TITLE

THOUGHTS FOR TOMORROW

AUTHOR(S)
Wriston, Henry M.
PUB. DATE
April 1962
SOURCE
Foreign Affairs;Apr62, Vol. 40 Issue 3, p374
SOURCE TYPE
Academic Journal
DOC. TYPE
Article
ABSTRACT
This article focuses on international relations. Alliances should not be sentimentalized. Washington's warnings against "permanent, inveterate antipathies" and "passionate attachment of one nation for another" are still valid. United States' postwar relationships with Germany and Japan illustrate its ability to resist a temptation to permanent antipathies. The U.S. must not expect permanent attachments either; even its "special relationship" with Great Britain must never be taken for granted.
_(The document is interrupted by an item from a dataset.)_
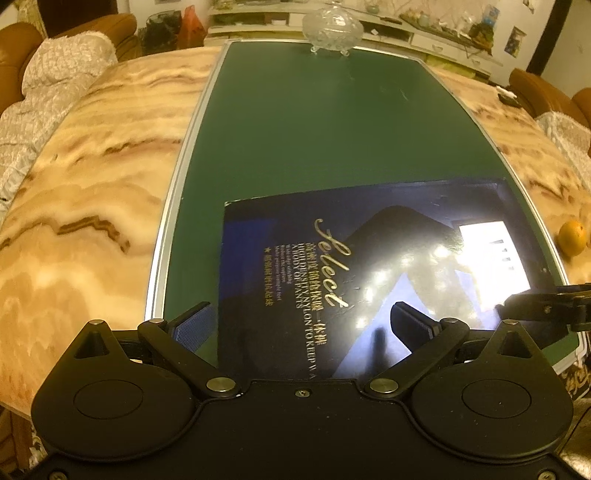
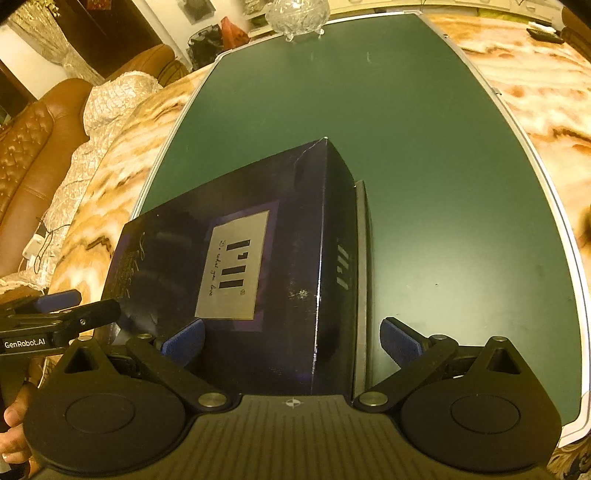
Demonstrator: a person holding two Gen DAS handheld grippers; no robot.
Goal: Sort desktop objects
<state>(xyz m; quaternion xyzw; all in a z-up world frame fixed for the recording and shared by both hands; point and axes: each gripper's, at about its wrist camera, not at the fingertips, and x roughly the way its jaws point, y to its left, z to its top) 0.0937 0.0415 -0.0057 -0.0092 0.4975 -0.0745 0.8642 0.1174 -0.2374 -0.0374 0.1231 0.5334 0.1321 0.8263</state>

United States' war and postwar contacts with Russia never did involve a passionate attachment, but the U.S. must now beware of the permanent antipathy described by Washington lest it some day prevent the U.S. from taking advantage of possible, however unforeseen, changes in the Soviet character or position. Alliances are sometimes called "marriages of convenience," but that is too sweeping a metaphor. They are better considered as limited partnerships for specific purposes for a relatively short time--as short as the attainment of the specific objective permits. The reason for this can be simply stated, though to operate within the limitations set may well be infinitely complicated. All significant international intercourse involves some surrender of freedom of action, and it is inevitably greater in the case of an alliance; for the outcome is shaped not only by what the U.S. do but also by what the other participant does.